Again, this inability to predict the magnitude of effects we’re already experiencing just eleven years on is not a fault in the book. But I do think perhaps Cullen might have talked a little more about things like tipping points and unknown unknowns. Or perhaps she might have allowed for a bit more uncertainty. For example she predicted Hurricane Sandy down to wind speed accuracy (more or less, she named him Homer) with one major difference — Sandy veered off into the Atlantic in the eleventh hour, making a mess but leaving no lasting effects other than the political will to adapt the city to climate change (so… two big differences, I suppose). Moreover, the way she framed the prediction in declarative terms made it feel like there was little chance of Sandy hitting Manhattan — just two years before Sandy did hit Manhattan.

Honestly, I don’t know how else to frame predictions like that. “We’re all going to die” is probably not effective messaging, or even helpful, however accurate. But my feeling is that we do need to hear more declarative statements like “Sell the beach house now!” from science and modeling. And scientists really need to humble ourselves a bit so we can communicate just how little we know and are able to predict — and how those unpredictable things are almost never going to be good. Because change rarely is universally good. It’s disruptive. Always. Change hurts somewhere every time. In any case, I think we need people to be a bit more worried about themselves in the present, perhaps even worried about what we can’t see, so that we might stand a chance of being prepared for what we don’t know. We need to be a bit unsettled now if we are to take on the enormous task of mitigating the effects of human-mediated climate change on the weather on the future. Else why would we take on that task?
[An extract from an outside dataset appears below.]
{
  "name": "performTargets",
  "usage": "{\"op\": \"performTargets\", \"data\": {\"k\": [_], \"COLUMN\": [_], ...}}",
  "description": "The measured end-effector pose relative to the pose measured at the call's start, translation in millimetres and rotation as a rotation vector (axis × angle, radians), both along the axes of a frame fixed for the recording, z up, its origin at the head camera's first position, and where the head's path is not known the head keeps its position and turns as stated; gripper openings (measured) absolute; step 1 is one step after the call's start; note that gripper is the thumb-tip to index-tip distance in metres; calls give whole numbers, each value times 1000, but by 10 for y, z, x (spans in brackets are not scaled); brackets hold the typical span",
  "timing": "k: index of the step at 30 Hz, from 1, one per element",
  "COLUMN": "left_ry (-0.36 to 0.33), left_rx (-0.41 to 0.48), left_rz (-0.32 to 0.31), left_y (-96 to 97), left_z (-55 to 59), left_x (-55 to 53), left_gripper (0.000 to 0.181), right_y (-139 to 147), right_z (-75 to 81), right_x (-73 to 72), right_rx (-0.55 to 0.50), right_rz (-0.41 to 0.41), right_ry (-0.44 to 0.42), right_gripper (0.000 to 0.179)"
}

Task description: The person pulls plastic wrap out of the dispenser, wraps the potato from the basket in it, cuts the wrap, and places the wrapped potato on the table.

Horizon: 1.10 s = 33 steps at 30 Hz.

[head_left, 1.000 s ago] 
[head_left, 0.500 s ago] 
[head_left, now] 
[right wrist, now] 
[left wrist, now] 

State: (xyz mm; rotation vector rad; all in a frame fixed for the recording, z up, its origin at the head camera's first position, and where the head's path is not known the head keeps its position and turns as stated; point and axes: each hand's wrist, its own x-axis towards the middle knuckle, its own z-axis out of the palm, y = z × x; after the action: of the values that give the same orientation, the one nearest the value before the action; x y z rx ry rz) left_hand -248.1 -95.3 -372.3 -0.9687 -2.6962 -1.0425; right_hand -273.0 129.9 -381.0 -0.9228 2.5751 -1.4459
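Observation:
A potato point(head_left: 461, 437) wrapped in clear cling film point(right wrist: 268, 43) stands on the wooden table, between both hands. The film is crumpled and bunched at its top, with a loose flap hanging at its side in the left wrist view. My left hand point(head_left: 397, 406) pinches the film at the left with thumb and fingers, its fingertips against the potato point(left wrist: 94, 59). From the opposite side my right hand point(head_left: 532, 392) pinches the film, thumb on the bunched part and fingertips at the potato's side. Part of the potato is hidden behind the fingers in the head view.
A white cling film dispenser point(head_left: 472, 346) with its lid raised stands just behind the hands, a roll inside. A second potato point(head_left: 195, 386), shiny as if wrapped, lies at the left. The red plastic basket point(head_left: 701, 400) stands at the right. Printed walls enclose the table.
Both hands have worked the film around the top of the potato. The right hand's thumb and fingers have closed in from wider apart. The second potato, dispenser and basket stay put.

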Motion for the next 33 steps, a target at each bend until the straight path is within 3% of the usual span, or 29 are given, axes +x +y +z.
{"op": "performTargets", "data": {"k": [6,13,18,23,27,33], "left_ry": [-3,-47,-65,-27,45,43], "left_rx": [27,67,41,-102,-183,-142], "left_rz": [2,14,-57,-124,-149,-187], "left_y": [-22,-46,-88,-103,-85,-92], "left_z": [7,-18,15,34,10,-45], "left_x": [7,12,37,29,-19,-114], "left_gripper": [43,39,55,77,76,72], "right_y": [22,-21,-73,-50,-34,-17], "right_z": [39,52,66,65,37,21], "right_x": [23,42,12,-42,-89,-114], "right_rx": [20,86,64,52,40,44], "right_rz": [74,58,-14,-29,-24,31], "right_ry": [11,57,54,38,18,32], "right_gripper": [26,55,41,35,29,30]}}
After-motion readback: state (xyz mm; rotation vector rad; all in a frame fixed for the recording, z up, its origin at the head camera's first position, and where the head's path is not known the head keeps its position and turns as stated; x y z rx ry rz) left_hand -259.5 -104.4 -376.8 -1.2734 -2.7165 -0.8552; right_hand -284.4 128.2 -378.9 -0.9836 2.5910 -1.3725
And yes… Sell the beach house now.

©Elizabeth Anker

 

Teaser photo credit: By The Birkes – https://www.flickr.com/photos/brbirke/8136033826/, CC BY 2.0, https://commons.wikimedia.org/w/index.php?curid=22459402

Eliza Daley

Eliza Daley is a fiction. She is the part of me that is confident and wise, knowledgable and skilled. She is the voice that wants to be heard in this old woman who more often prefers her solitary and silent hearth. She has all my experience — as mother, musician, geologist and logician; book-seller, business-woman, and home-maker; baker, gardener, and chief bottle-washer; historian, anthropologist, philosopher, and over it all, writer. But she has not lived, is not encumbered with all the mess and emotion, and therefore she has a wonderfully fresh perspective on my life. I rather like knowing her. I do think you will as well.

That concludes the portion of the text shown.